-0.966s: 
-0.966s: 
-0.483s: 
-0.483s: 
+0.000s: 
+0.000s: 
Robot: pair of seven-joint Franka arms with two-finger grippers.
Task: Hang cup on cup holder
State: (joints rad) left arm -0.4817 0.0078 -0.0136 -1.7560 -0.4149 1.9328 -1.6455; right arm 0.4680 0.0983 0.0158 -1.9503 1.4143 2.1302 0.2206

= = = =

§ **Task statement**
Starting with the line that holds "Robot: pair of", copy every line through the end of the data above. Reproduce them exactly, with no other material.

§ **Reply to the exercise**
Robot: pair of seven-joint Franka arms with two-finger grippers.
Task: Hang cup on cup holder
State: (joints rad) left arm -0.4817 0.0078 -0.0136 -1.7560 -0.4149 1.9328 -1.6455; right arm 0.4680 0.0983 0.0158 -1.9503 1.4143 2.1302 0.2206

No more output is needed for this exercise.